Araz Araz - 19 days ago 5
YAML Question

Dumping data from YAML file using Python

I have a YAML file like the following:

- workload:
name: cloud1
param:
p1: v1
p2: v2

- workload:
name: cloud2
param:
p1: v1
p2: v2


I can parse the file using the following Python script:

#!/usr/bin/env python

import yaml

try:
for key, value in yaml.load(open('workload.yaml'))['workload'].iteritems():
print key, value
except yaml.YAMLError as out:
print(out)


output:

name cloud1
param {'p1': 'v1'}


But I'm looking for is something like:

workload1 = cloud1
workload1_param_p1 = v1
workload1_param_p2 = v2

workload2 = cloud2
workload2_param_p1 = v1
workload2_param_p2 = v2

Answer

Your output doesn't match your input as the toplevel of your YAML file is a sequence that maps to a Python list.
The other thing not entirely clear is where the workload and especially the 1 in workload1 come from. In the following I have assumed they come from the key of the mapping that constitutes the sequence elements resp. the position of that sequence element (starting at 1, hence the idx+1).

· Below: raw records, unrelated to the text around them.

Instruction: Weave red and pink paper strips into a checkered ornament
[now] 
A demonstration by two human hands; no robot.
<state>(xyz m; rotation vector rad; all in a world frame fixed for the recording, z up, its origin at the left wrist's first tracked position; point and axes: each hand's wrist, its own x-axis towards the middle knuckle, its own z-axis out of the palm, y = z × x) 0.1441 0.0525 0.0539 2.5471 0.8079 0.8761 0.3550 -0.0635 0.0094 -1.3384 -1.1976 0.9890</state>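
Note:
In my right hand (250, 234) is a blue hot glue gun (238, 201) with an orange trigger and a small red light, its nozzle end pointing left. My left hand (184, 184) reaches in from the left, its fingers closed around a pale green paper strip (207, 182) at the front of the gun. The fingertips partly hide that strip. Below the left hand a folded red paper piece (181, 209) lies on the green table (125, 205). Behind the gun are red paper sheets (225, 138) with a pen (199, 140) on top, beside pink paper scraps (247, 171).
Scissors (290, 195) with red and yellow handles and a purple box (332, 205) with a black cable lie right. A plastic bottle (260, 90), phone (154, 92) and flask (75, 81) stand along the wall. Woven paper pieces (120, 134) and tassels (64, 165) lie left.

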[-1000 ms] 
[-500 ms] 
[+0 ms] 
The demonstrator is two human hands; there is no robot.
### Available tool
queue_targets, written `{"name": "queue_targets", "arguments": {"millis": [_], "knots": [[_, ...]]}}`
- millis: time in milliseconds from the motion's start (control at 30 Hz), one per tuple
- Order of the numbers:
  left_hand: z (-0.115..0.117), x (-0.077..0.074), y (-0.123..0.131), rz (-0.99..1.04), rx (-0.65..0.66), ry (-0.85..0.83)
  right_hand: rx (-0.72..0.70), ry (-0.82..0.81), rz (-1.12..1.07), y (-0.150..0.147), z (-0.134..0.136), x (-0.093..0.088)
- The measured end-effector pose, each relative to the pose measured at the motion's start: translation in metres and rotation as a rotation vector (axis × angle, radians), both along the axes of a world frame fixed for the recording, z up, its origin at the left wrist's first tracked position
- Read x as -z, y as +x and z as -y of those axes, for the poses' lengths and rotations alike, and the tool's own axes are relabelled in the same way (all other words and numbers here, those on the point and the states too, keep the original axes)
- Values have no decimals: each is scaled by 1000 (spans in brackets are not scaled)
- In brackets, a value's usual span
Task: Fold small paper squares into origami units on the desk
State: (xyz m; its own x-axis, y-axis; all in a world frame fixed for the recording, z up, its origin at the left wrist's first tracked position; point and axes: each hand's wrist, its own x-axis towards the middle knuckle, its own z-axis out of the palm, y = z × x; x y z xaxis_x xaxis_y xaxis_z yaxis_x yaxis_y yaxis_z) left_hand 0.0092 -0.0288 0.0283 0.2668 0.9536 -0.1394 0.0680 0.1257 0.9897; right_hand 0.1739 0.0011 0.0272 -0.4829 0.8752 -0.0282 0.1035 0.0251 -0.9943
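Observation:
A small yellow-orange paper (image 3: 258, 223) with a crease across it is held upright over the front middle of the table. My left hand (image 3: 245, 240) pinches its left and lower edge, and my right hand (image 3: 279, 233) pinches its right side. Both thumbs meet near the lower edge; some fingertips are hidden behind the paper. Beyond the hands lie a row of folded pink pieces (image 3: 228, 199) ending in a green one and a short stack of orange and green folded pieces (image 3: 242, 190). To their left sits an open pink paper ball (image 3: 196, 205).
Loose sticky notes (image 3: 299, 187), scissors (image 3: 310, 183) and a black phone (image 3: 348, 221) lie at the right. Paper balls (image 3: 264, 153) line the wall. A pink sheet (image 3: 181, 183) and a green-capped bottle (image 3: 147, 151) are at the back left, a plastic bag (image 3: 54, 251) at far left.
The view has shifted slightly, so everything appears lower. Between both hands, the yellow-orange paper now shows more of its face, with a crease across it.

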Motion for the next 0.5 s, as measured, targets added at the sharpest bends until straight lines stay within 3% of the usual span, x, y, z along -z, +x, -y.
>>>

The name is popped from a copy of the values, so that the rest can be recursively dumped correctly:

import sys
import ruamel.yaml

yaml_str = """\
- workload:
    name: cloud1
    param:
      p1: v1
      p2: v2

- workload:
    name: cloud2
    param:
      p1: v1
      p2: v2
"""

data = ruamel.yaml.round_trip_load(yaml_str)

def dump(prefix, d, out):
    if isinstance(d, dict):
        for k in d:
            dump(prefix[:] + [k], d[k], out)
    else:
        print('_'.join(prefix), '=', d, file=out)

for idx, workload in enumerate(data):
    for workload_key in workload:
        values = workload[workload_key].copy()
        # alternatively extract from values['name']
        workload_name = '{}{}'.format(workload_key, idx+1)
        print(workload_name, '=', values.pop('name'))
        dump([workload_name], values, sys.stdout)
    print()

gives:

workload1 = cloud1
workload1_param_p1 = v1
workload1_param_p2 = v2

workload2 = cloud2
workload2_param_p1 = v1
workload2_param_p2 = v2

This was done using ruamel.yaml, a YAML 1.2 parser, of which I am the author. If you only have YAML 1.1 code (as supported by PyYAML) you should still use ruamel.yaml as its round_trip_loader guarantees that your workload_param_p1 is printed before workload_param_p2 (with PyYAML that is not guaranteed).